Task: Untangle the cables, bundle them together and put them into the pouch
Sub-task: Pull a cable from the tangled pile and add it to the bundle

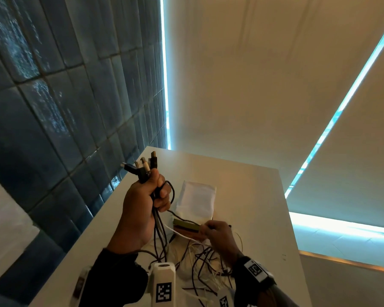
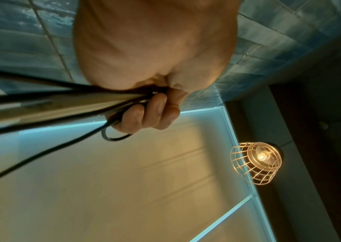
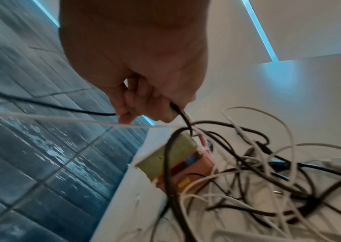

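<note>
My left hand (image 1: 151,193) is raised above the table and grips a bunch of black and white cables (image 1: 145,168), their plug ends sticking up out of the fist. In the left wrist view the curled fingers (image 2: 149,113) clamp the cords (image 2: 62,104). Lower right, my right hand (image 1: 215,231) pinches a black cable (image 3: 183,117) just over the tangle of cables (image 1: 204,267) on the table. The white pouch (image 1: 196,200) lies flat behind both hands. Its opening is hidden.
A small box with an olive-green top and orange sides (image 1: 186,229) sits at the pouch's near end, cables draped over it (image 3: 178,157). The white table (image 1: 253,196) has a blue tiled wall (image 1: 53,107) at its left edge. A caged lamp (image 2: 256,162) hangs overhead.
</note>
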### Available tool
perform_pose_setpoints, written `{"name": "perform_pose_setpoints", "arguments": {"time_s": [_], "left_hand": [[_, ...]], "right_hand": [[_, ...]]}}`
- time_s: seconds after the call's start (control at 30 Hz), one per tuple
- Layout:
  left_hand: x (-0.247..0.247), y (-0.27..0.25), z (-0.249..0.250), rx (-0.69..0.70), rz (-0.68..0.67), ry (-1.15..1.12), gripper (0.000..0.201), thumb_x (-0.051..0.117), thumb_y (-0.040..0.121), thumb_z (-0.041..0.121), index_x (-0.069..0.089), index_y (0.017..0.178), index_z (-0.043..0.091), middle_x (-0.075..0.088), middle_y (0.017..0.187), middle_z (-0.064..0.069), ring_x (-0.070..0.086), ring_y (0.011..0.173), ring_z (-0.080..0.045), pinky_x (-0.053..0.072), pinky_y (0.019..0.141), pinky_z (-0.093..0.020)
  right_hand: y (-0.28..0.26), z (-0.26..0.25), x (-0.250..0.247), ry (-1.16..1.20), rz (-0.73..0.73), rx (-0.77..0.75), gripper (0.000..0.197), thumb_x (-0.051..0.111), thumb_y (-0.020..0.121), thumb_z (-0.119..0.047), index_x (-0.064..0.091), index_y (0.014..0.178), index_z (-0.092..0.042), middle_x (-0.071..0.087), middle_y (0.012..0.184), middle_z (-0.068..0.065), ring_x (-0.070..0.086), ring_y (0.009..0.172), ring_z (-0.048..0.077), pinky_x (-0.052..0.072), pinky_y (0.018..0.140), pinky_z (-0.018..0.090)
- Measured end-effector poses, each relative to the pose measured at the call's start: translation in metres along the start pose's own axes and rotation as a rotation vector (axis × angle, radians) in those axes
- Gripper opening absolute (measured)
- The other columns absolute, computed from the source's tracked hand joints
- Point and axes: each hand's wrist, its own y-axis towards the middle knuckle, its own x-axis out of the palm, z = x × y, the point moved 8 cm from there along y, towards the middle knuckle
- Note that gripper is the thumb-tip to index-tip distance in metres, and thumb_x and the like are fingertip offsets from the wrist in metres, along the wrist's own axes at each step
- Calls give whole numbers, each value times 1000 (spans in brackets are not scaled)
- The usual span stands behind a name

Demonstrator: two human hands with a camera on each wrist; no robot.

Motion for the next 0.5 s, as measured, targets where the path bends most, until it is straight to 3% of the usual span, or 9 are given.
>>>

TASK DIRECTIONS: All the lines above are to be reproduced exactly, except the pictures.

EXPECTED OUTPUT:
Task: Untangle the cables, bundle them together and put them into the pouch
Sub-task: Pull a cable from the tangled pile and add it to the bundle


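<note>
My left hand (image 1: 151,193) is raised above the table and grips a bunch of black and white cables (image 1: 145,168), their plug ends sticking up out of the fist. In the left wrist view the curled fingers (image 2: 149,113) clamp the cords (image 2: 62,104). Lower right, my right hand (image 1: 215,231) pinches a black cable (image 3: 183,117) just over the tangle of cables (image 1: 204,267) on the table. The white pouch (image 1: 196,200) lies flat behind both hands. Its opening is hidden.
A small box with an olive-green top and orange sides (image 1: 186,229) sits at the pouch's near end, cables draped over it (image 3: 178,157). The white table (image 1: 253,196) has a blue tiled wall (image 1: 53,107) at its left edge. A caged lamp (image 2: 256,162) hangs overhead.
</note>
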### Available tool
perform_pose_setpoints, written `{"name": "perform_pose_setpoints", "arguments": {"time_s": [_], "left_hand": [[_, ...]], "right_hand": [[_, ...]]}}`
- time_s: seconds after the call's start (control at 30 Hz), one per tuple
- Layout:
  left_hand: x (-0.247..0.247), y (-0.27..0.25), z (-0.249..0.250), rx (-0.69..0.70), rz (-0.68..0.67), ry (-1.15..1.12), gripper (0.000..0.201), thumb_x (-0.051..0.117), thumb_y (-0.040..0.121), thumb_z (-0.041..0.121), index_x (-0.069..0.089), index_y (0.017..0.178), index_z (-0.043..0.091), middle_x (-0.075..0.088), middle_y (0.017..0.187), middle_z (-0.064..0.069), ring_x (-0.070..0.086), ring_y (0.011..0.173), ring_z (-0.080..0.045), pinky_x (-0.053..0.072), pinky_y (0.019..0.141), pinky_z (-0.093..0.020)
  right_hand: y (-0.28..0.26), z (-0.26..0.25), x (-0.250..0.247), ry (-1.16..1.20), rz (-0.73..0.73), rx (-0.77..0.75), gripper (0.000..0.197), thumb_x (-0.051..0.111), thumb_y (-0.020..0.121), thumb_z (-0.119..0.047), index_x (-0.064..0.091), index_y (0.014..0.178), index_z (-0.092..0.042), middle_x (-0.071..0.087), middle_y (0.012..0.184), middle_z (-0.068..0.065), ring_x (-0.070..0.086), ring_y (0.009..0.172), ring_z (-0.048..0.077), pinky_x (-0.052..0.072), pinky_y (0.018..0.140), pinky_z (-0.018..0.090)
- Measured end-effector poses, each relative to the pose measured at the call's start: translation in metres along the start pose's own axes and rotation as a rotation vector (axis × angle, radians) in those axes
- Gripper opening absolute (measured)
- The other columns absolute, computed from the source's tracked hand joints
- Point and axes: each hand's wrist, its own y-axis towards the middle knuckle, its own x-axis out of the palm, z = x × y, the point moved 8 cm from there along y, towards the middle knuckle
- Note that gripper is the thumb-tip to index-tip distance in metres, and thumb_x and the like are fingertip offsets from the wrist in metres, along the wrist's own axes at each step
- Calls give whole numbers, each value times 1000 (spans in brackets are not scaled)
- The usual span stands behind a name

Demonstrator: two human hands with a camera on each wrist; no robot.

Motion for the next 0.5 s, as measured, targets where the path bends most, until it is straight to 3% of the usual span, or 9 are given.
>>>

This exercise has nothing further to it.